Many thanks to our special guest authors: Krishi Korrapati and Cooper Lytle.

Krishi is a second year medical student at Chicago Medical School at Rosalind Franklin University. During the night, he dreams of poetry as politics and interstellar exploration one day alleviating inequity on earth. During the day, he is training for an Ironman, interpreting Spanish, doing theater, and trying to learn how to fly a plane. He likes to gild everything with lightheartedness and with gravity.
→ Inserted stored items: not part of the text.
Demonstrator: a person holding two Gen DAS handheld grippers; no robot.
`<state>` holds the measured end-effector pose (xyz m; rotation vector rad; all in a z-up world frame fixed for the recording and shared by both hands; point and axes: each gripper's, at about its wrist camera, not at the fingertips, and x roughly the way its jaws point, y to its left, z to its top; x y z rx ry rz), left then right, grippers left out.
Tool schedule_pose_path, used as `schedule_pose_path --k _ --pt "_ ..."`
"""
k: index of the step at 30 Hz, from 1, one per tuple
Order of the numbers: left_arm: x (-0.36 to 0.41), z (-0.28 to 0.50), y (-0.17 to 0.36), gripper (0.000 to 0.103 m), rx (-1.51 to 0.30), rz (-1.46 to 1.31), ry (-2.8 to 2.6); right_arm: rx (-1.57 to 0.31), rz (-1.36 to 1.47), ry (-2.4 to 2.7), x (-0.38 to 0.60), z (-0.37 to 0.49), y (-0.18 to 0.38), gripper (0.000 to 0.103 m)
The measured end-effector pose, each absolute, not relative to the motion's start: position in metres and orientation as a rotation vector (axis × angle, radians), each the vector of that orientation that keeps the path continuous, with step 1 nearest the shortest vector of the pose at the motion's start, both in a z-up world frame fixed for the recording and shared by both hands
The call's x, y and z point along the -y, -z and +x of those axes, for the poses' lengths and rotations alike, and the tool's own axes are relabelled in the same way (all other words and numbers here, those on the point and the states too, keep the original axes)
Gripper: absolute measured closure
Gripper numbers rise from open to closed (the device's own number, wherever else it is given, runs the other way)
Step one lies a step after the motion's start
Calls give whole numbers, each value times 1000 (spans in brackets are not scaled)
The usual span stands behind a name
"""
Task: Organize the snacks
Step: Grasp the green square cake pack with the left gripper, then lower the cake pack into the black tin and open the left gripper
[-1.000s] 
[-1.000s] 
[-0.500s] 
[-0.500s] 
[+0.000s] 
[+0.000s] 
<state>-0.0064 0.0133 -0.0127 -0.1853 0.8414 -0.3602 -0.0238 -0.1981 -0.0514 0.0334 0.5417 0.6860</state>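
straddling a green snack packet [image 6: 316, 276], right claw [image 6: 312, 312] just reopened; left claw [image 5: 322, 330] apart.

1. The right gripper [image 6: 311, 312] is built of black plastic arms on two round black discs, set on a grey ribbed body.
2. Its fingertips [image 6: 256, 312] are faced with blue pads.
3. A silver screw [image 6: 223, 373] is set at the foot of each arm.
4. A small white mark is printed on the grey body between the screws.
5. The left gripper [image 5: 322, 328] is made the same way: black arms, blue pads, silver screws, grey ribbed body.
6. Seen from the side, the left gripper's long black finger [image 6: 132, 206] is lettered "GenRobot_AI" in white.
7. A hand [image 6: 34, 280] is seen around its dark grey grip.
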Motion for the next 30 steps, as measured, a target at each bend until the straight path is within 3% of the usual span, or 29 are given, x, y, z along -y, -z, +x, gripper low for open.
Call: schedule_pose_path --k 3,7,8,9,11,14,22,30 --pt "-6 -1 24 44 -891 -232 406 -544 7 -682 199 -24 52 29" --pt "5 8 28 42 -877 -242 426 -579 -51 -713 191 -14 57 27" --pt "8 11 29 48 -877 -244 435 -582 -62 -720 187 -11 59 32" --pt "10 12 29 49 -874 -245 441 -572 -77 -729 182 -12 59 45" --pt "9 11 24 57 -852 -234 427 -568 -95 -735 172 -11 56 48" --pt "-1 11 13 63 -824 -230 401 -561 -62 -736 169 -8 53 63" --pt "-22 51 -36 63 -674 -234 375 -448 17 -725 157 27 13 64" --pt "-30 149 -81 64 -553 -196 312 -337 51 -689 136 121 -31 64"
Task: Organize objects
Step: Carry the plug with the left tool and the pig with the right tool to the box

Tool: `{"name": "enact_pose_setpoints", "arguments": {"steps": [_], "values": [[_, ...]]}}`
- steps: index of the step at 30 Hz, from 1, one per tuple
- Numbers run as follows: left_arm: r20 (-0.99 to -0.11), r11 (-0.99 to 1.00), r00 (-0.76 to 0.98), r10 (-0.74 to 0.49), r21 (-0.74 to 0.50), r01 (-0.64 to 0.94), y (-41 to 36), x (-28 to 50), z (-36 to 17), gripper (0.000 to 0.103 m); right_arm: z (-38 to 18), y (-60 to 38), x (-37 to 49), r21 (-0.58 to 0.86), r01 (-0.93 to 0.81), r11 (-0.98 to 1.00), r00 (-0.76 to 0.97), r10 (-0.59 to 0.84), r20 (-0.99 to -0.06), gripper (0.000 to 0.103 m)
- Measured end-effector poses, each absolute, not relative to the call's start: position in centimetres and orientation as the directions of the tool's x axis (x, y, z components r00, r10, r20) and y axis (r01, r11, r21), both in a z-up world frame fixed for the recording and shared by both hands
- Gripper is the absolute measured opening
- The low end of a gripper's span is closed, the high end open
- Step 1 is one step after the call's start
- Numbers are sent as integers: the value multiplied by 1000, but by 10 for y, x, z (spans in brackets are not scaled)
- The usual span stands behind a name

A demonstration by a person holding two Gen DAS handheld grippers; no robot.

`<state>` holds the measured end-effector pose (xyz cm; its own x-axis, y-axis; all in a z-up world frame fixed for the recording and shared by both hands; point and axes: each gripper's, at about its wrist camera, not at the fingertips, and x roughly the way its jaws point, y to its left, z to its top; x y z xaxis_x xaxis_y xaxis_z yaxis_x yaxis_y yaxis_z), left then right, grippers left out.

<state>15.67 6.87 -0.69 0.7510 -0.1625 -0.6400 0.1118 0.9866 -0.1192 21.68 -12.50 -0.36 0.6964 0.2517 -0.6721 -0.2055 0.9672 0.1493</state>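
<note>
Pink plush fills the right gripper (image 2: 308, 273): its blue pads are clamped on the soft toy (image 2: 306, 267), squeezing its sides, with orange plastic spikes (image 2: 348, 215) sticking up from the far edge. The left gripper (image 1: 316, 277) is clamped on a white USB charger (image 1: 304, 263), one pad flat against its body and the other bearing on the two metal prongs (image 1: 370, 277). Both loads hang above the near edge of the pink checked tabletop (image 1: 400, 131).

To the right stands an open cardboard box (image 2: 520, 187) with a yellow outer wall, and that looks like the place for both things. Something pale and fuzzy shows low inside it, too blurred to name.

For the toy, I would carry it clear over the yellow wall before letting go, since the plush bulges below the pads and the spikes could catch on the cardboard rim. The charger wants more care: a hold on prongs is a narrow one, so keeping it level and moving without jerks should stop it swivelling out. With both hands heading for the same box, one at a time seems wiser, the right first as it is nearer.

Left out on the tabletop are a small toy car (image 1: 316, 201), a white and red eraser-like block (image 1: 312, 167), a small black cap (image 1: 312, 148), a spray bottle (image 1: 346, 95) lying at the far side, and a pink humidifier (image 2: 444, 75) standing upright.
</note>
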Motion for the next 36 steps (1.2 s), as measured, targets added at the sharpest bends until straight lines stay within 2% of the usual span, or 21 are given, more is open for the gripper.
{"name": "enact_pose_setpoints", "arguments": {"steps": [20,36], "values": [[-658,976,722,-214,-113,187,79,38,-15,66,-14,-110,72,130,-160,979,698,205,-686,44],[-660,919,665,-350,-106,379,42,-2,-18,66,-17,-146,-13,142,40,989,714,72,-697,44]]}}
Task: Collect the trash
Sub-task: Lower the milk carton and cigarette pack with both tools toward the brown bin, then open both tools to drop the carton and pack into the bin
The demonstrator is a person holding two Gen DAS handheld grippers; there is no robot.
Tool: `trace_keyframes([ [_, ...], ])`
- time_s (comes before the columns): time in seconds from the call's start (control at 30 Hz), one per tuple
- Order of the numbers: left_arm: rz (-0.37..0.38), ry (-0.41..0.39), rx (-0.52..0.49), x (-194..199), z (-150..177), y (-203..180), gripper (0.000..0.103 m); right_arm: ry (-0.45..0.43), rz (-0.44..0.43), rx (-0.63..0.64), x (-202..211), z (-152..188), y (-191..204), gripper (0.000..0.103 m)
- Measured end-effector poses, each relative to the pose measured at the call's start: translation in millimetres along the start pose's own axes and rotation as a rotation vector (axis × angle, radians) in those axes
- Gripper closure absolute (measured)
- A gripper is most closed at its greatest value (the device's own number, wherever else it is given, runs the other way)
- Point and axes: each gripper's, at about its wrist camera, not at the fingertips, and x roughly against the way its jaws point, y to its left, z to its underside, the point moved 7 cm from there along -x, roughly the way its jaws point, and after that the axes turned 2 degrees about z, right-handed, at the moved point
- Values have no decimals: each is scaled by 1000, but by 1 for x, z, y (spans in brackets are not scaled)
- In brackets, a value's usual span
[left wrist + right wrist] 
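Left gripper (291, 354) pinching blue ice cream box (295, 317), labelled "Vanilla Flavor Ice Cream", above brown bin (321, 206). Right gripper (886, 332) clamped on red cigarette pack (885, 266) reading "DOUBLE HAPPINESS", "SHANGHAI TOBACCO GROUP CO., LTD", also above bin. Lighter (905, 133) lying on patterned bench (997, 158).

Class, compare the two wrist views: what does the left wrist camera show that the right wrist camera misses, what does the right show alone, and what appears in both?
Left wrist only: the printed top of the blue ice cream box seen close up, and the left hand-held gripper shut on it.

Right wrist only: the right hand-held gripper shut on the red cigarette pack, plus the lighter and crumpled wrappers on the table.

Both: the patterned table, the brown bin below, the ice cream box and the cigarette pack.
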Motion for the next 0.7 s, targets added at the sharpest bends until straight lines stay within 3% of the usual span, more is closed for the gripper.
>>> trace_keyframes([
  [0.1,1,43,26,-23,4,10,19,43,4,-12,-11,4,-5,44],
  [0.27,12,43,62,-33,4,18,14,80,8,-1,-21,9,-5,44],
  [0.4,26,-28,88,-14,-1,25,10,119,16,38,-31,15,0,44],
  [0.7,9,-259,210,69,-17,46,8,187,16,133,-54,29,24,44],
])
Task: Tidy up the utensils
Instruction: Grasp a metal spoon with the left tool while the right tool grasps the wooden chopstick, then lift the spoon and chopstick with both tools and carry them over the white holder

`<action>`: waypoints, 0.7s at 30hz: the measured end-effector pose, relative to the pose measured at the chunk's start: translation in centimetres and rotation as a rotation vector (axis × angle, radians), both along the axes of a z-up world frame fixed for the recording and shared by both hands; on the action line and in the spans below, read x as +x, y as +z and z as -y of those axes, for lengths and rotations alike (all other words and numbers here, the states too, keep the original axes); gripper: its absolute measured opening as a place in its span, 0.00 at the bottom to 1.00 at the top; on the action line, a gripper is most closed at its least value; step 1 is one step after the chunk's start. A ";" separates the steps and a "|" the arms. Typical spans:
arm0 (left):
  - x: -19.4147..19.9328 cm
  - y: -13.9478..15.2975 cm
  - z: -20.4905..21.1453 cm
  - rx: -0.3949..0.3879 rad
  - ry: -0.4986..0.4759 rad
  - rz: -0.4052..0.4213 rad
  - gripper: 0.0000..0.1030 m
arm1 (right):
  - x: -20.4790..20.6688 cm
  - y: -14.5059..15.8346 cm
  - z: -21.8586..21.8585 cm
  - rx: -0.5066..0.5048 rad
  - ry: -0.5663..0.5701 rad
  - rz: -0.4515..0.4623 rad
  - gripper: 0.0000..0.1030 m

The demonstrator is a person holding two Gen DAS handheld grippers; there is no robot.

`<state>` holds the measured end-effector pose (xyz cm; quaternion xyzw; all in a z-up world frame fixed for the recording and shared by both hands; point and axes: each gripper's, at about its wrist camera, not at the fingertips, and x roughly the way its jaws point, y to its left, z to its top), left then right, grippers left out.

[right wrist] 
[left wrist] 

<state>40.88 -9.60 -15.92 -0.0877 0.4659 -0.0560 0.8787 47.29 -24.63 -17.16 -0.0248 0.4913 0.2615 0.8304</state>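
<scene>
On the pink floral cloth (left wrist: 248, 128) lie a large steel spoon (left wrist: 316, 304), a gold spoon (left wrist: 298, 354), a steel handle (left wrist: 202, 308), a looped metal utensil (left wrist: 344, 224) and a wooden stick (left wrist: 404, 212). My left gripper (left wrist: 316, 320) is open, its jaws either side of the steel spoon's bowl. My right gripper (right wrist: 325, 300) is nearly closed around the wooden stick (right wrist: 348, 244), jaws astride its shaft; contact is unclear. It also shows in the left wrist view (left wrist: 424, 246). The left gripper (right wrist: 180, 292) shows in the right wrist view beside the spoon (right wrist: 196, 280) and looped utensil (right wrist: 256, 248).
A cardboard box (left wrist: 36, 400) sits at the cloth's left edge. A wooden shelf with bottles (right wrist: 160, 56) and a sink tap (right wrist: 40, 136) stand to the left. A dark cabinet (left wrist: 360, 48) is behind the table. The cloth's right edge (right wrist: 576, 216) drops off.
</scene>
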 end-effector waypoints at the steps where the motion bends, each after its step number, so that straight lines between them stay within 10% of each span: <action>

Cooper is a second year medical student at Chicago Medical School at Rosalind Franklin University. He is an aspiring bread maker and maple syrup connoisseur, who enjoys seeing his house plants grow and spending long days at art museums with his wife.
Spaceflight is known to challenge the human body in many different ways, with some potential outcomes including burns, sterility, cancer, immune dysregulation, and hormonal changes. Although these maladaptive changes are well-documented, surprisingly, good things can happen as well. In this post we will discuss ways in which the stressors of space travel can induce a resilient hormetic* response in the human body through mechanisms of cross-adaptation and even prime pathways of wound healing.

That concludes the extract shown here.